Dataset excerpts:
::::
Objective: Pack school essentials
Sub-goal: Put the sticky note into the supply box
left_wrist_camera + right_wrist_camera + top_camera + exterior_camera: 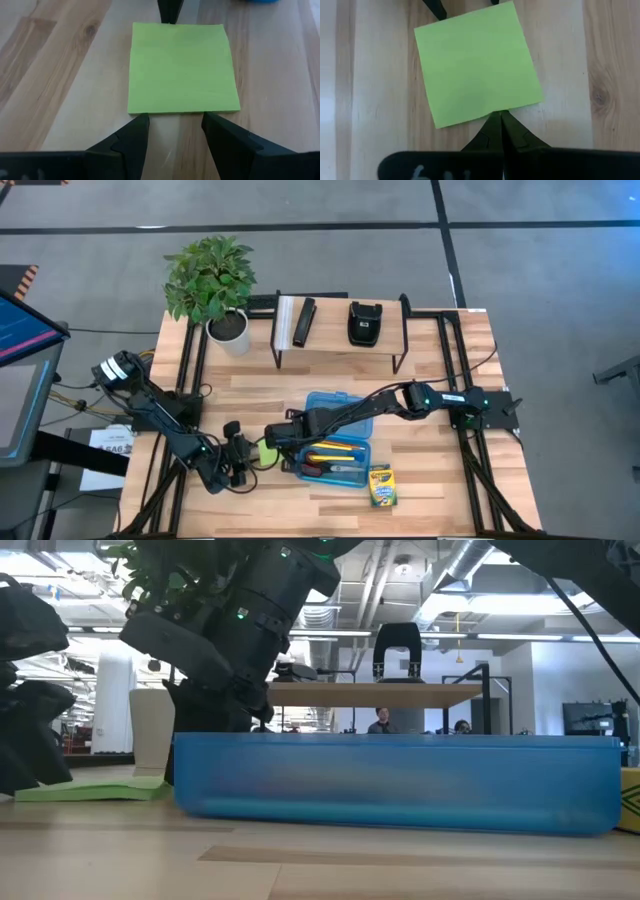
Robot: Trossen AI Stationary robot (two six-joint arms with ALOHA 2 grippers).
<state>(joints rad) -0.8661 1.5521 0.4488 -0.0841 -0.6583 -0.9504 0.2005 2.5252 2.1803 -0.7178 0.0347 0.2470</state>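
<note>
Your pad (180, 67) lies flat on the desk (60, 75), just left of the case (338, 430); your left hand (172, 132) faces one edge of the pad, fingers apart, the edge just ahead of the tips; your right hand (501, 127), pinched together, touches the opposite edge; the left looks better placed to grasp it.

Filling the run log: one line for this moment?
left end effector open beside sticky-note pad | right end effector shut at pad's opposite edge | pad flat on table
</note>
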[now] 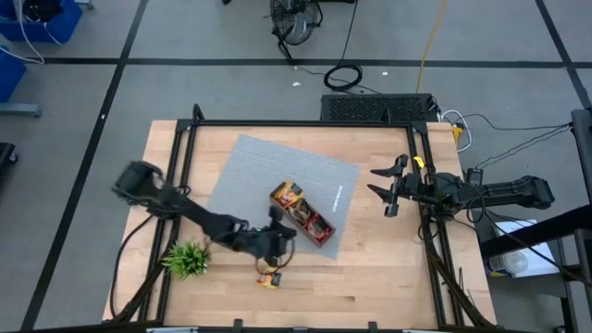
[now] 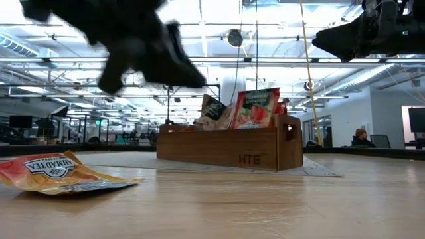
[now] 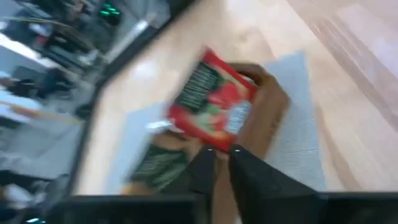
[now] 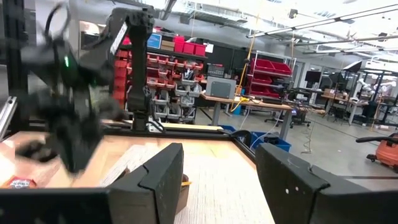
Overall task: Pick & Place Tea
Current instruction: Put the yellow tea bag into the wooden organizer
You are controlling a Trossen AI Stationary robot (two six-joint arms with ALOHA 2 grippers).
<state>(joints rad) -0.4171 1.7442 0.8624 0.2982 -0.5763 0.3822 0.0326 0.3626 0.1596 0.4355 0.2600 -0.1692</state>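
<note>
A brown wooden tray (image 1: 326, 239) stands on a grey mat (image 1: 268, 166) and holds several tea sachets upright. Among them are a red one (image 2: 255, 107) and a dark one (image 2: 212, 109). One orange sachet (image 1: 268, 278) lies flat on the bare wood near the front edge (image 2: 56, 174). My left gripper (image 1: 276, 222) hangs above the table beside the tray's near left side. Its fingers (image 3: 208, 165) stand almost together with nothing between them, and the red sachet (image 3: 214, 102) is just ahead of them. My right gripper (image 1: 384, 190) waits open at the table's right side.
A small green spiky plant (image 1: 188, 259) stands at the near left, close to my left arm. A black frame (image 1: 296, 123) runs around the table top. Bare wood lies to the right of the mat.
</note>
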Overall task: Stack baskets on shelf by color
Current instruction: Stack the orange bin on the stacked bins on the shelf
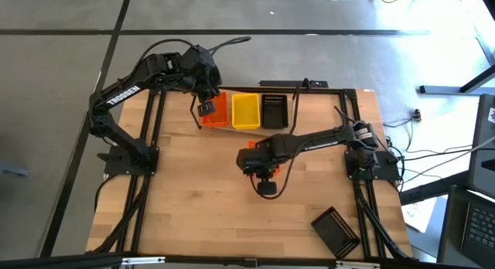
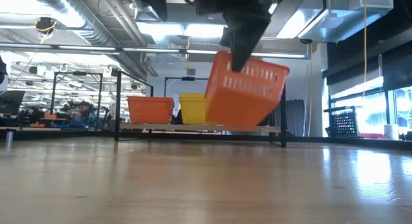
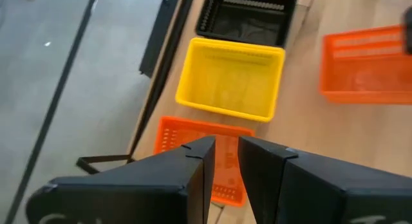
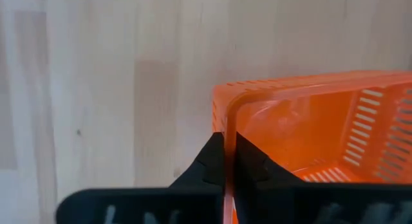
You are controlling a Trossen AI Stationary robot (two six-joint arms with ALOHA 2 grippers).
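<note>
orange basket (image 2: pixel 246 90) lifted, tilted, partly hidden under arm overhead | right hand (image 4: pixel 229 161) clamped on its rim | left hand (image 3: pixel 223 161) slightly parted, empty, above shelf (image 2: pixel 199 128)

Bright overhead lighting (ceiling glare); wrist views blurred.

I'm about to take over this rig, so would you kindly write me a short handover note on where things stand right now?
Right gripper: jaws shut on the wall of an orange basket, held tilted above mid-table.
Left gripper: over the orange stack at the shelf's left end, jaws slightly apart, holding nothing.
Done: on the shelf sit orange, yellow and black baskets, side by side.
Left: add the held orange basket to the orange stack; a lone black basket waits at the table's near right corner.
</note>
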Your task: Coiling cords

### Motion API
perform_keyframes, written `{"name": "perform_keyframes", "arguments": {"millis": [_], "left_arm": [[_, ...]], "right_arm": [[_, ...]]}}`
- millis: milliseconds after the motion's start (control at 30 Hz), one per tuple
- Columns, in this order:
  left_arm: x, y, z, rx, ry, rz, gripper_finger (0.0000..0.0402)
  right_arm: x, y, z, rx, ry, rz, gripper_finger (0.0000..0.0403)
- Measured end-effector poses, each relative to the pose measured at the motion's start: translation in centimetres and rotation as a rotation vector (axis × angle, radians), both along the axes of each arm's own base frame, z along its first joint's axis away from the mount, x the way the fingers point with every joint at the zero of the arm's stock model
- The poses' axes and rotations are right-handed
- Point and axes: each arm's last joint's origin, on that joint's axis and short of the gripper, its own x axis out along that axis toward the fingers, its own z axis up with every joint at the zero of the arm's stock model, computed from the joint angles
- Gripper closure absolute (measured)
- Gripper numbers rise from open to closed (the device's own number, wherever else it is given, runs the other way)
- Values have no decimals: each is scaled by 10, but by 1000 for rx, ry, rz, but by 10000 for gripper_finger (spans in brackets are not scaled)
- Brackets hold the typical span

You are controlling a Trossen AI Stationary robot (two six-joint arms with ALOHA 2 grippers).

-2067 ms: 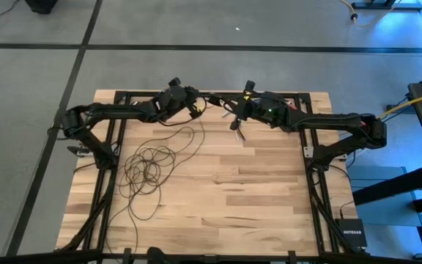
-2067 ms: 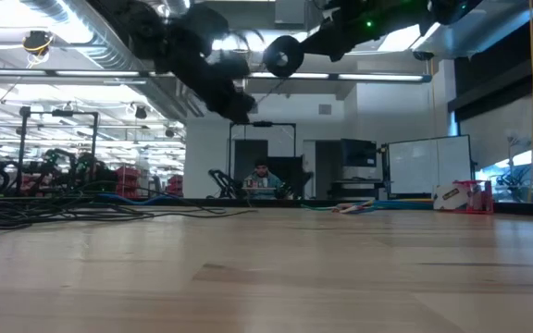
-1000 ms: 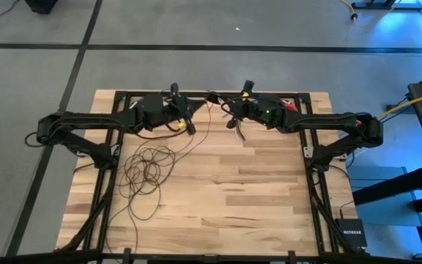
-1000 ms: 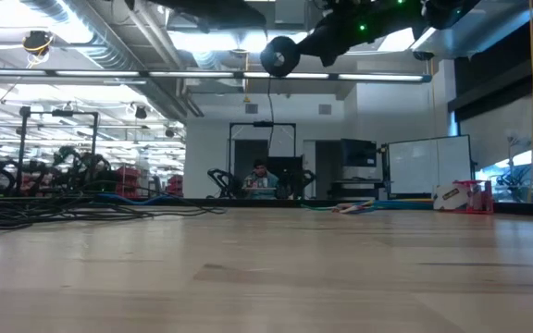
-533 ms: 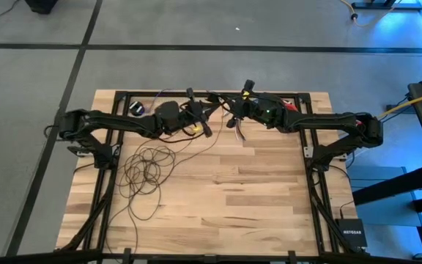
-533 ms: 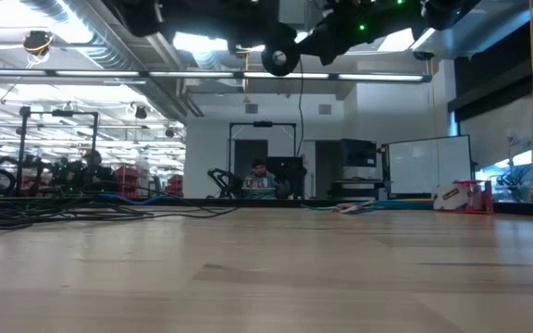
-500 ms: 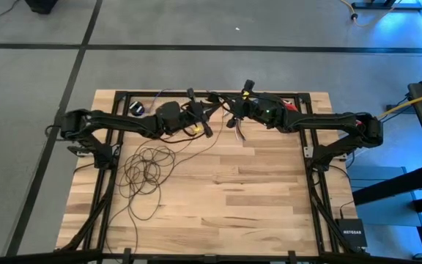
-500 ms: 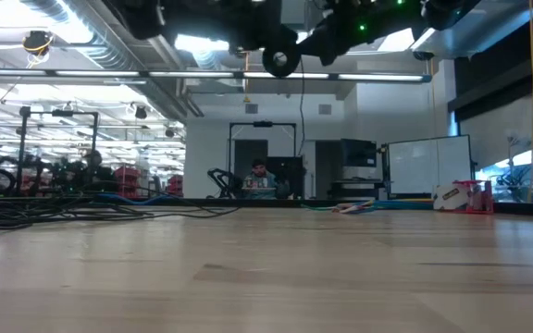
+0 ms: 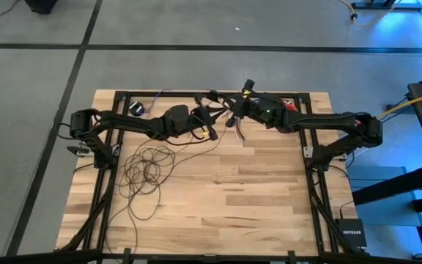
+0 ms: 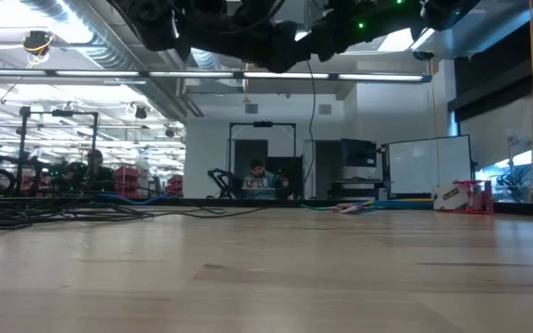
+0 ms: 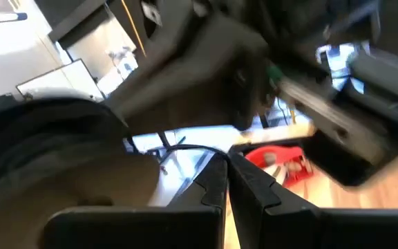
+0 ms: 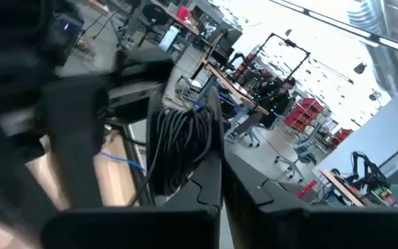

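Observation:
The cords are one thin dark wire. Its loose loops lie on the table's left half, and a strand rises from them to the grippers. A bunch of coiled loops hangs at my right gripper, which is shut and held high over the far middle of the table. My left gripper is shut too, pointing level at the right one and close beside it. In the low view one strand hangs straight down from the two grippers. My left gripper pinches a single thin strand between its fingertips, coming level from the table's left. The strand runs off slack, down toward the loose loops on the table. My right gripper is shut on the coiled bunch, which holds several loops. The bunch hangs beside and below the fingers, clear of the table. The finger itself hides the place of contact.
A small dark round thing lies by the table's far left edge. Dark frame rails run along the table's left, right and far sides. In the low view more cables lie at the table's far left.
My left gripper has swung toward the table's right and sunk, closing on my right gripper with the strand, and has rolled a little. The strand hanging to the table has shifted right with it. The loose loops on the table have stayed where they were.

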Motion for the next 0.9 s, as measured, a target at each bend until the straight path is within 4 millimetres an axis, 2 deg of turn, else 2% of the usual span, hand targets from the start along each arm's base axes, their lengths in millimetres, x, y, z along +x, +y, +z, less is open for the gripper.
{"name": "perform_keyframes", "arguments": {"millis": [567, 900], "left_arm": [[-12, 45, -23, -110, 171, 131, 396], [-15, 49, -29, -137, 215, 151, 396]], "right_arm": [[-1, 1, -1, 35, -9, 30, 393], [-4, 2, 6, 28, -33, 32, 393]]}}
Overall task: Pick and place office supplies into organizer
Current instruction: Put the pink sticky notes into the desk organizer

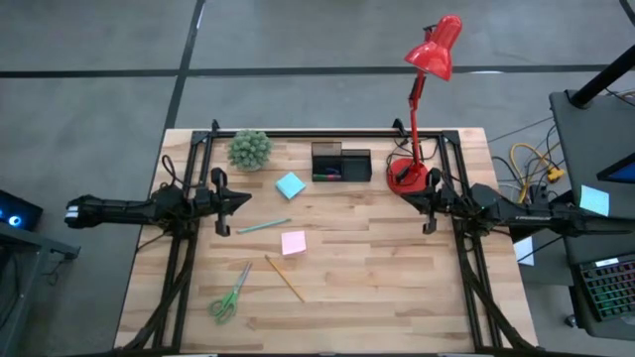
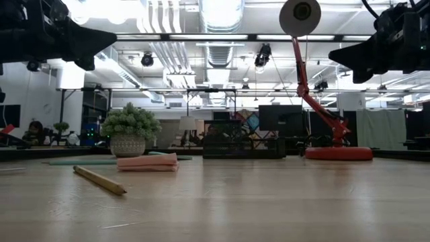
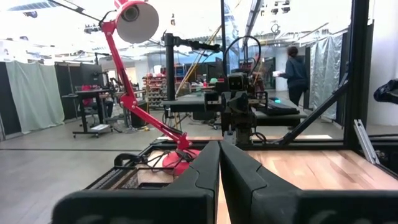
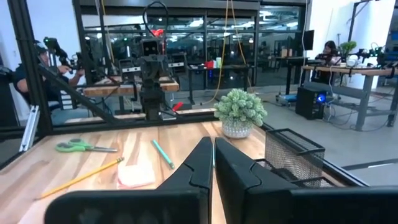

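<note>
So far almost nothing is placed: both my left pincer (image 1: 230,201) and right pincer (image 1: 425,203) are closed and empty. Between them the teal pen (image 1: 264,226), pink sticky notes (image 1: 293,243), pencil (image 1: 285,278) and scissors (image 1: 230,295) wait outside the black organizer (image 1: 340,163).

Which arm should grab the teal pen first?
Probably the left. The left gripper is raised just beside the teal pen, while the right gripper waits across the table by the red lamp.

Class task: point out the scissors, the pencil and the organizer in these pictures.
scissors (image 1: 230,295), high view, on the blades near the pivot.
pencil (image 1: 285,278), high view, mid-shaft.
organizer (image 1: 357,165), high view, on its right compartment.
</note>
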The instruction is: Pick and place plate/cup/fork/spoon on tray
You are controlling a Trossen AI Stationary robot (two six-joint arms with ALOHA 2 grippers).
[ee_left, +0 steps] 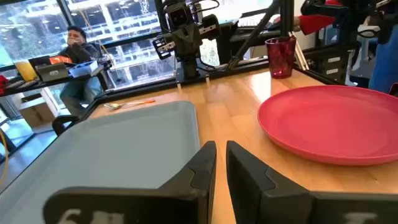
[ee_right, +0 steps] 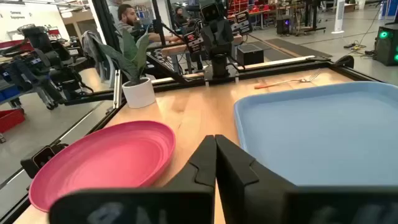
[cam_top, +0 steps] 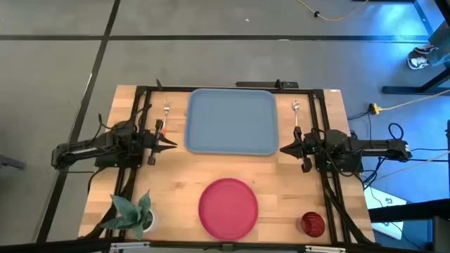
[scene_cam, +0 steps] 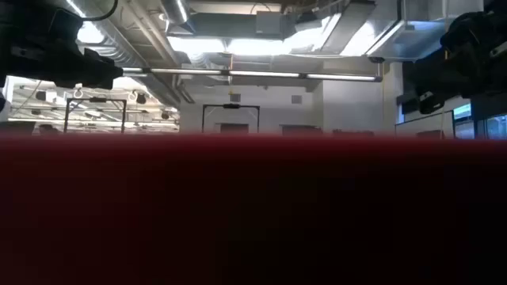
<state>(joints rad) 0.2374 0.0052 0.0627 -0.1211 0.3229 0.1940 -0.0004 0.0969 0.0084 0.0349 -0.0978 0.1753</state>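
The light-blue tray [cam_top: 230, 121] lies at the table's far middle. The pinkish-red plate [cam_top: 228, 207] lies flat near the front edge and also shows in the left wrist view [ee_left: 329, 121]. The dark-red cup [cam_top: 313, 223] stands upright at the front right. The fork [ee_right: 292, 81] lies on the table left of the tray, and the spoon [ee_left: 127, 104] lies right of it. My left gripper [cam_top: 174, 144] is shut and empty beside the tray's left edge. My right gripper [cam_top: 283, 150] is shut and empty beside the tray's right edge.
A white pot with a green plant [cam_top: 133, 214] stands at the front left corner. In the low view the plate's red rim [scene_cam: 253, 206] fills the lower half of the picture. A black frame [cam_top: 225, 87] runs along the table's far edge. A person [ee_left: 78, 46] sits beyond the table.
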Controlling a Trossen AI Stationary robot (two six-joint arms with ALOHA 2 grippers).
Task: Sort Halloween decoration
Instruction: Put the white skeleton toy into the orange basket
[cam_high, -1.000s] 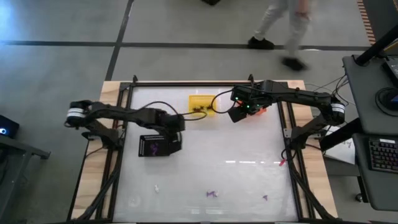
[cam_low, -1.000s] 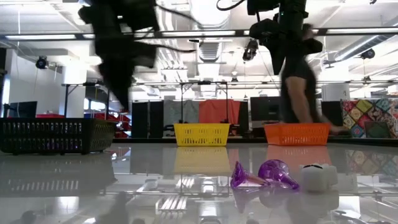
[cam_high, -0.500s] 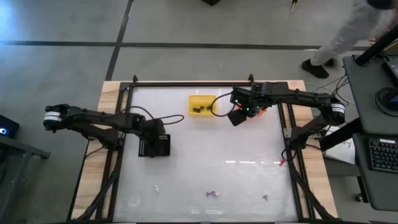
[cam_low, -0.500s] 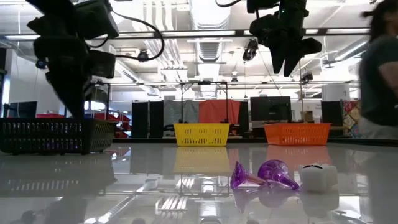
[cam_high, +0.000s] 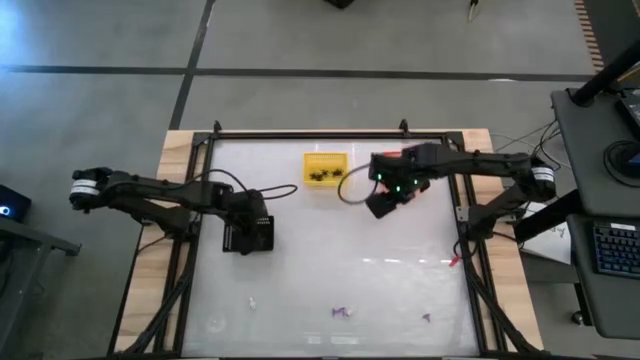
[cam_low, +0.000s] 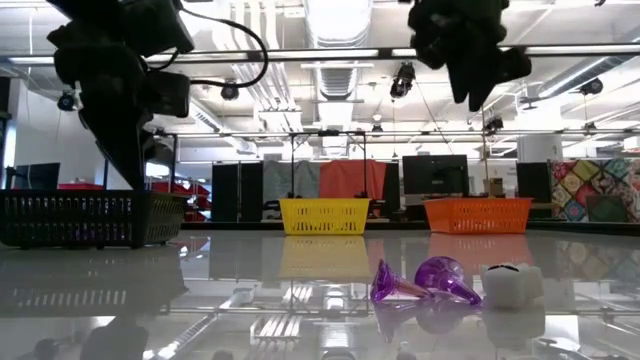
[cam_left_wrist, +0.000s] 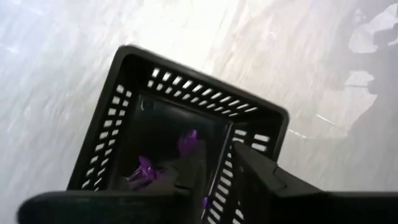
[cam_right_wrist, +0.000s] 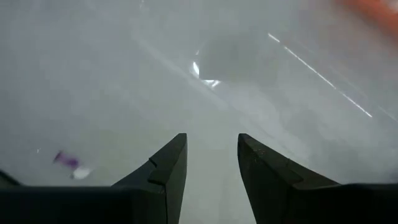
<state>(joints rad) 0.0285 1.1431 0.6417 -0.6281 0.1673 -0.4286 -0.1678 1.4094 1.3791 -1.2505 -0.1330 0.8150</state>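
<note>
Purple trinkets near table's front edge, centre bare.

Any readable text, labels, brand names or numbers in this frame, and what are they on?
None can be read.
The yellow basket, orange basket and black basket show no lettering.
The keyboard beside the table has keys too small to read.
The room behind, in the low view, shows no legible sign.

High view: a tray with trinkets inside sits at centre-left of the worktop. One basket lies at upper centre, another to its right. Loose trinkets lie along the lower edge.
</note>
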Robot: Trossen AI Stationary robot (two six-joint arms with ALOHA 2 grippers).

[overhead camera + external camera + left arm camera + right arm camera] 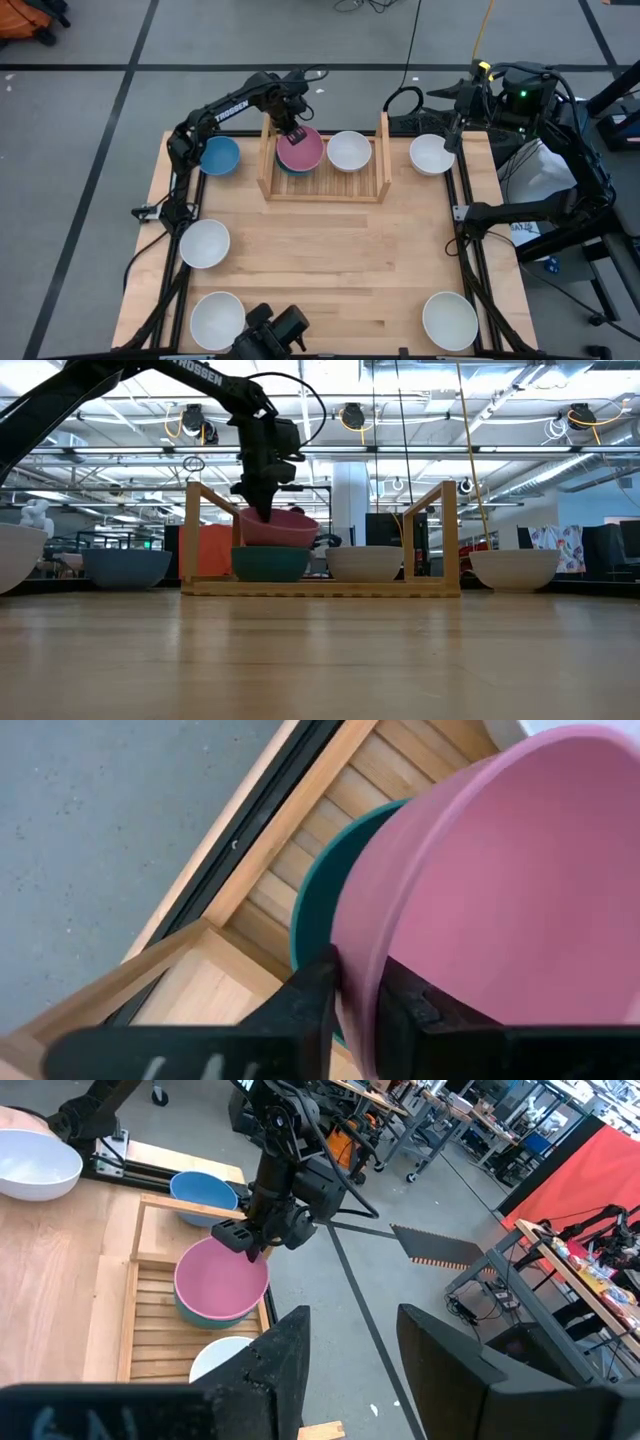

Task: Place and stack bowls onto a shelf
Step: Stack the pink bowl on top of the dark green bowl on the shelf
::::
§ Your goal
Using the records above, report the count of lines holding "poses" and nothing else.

§ Response to the task
2